An inside look at Google – an unusual Stage Three company
In my previous articles I mentioned Stage Three companies and how they tend to stifle creative people. There are exceptions to every generality and I failed to mention the companies which put a forced draft under employee creativity and use various strategies to keep employees producing at top speed for long hours.
Google is one of the companies where creativity is not only encouraged, it is skillfully exploited. You will have to read further to see if this is something you could easily experience.
This data comes from an interview of someone who worked for both Microsoft and Google:
Google is a great place for someone just out of school. Google provides nearly everything these people need from clothes (new T-shirts are placed in bins for people to grab *twice* a week!) to food – three, free, all-you-can-eat meals a day.
Plus on-site health care, dental care, laundry service, gym, etc.
By the way, newly-hired professional employee starting salaries will be between $100k-$200k.
(Imagine going from college to this environment! It even provides laundry service!)
Google believes that developers are, with few exceptions, interchangeable parts.
This philosophy shows through in their office arrangements which in Mountain View are all over the map. There are glass-walled offices, there are open-space areas, there are cubicles, there are people who’s desks are literally in hallways because there’s no room anywhere else.
There are even buildings that experiment with no pre-defined workspaces or workstations – people just take one of the available machines and desks when they get to work.

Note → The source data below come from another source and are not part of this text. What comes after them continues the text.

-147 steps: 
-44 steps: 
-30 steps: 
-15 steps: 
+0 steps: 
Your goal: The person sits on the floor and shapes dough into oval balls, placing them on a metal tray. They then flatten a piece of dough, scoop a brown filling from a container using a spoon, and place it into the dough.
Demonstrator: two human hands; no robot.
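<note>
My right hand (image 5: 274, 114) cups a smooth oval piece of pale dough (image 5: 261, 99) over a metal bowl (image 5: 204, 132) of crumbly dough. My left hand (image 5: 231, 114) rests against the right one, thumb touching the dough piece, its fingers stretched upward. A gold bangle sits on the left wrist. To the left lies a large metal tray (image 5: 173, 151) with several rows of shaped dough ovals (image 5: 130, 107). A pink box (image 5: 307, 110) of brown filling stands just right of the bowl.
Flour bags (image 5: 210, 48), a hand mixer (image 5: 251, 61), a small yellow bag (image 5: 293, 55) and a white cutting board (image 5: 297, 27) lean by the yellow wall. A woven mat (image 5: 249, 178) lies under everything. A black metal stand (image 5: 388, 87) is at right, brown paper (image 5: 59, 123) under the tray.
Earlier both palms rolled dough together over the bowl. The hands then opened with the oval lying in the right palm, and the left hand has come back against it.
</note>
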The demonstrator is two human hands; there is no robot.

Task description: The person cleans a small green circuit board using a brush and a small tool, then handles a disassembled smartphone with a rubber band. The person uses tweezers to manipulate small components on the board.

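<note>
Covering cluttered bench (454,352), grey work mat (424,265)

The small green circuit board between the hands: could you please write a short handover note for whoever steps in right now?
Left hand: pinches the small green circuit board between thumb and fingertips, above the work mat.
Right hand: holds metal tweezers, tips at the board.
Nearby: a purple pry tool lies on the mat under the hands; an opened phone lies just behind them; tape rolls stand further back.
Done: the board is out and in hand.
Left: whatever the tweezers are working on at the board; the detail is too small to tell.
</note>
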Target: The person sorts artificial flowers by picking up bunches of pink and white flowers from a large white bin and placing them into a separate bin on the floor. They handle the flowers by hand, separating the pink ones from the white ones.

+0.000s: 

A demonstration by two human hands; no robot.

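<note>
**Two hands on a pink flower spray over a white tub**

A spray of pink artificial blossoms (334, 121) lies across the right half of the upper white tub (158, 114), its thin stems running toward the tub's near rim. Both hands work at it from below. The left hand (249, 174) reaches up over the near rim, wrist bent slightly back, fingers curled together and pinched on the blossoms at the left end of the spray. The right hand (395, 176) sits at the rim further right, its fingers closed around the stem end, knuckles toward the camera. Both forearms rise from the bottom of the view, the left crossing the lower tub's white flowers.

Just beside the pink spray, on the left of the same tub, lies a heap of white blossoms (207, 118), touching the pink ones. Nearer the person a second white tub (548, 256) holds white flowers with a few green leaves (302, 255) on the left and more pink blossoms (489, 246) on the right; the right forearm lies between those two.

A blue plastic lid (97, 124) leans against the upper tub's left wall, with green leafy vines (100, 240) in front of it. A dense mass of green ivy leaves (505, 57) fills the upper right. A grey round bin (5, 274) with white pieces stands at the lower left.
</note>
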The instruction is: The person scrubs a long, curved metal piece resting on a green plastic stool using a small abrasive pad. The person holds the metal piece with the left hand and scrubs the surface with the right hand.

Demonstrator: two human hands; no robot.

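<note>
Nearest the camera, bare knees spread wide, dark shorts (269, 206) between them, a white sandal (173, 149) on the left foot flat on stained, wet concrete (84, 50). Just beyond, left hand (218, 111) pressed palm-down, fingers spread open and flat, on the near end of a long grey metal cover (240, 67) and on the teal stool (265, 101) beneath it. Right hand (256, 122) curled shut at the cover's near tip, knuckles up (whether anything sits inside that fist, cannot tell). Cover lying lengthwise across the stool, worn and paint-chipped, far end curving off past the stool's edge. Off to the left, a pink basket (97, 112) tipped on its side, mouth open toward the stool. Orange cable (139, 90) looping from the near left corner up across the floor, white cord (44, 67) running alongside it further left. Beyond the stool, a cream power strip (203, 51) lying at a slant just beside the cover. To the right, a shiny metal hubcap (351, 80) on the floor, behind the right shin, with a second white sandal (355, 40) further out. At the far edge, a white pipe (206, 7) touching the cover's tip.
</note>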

The overall management structure is very flat:
1. A hundred or more individual contributors report to
2. a middle manager who reports to
3. a division v.p. who reports to
4. the management team (Larry, Sergie, etc.)
If you want to know more, read the entire interview.
I have worked in companies like this and it was a real rush. I wrote about these apparently ideal jobs which consume your life and may cost you your marriage. Yes, you get incredible experience and make lots of money, but eventually you need to get a life before your children grow up without you.